↓

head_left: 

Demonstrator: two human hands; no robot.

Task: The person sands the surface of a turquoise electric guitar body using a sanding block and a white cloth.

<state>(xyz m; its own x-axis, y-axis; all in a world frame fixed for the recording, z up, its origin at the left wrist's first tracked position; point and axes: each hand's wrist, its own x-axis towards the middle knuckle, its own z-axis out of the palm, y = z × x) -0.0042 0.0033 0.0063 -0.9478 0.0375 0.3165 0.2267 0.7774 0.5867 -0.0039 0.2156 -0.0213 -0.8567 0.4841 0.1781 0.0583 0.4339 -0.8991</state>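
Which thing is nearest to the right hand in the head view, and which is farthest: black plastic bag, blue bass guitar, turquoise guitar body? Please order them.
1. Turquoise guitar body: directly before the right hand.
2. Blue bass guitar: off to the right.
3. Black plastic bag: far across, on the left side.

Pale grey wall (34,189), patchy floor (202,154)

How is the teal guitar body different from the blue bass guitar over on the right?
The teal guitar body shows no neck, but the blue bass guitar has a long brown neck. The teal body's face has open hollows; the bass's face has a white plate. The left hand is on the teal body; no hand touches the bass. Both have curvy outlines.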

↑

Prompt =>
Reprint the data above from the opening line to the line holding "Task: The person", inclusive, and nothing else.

Expected answer =>
head_left: 

Demonstrator: two human hands; no robot.

Task: The person sands the surface of a turquoise electric guitar body using a sanding block and a white cloth.

What needed an answer now has one.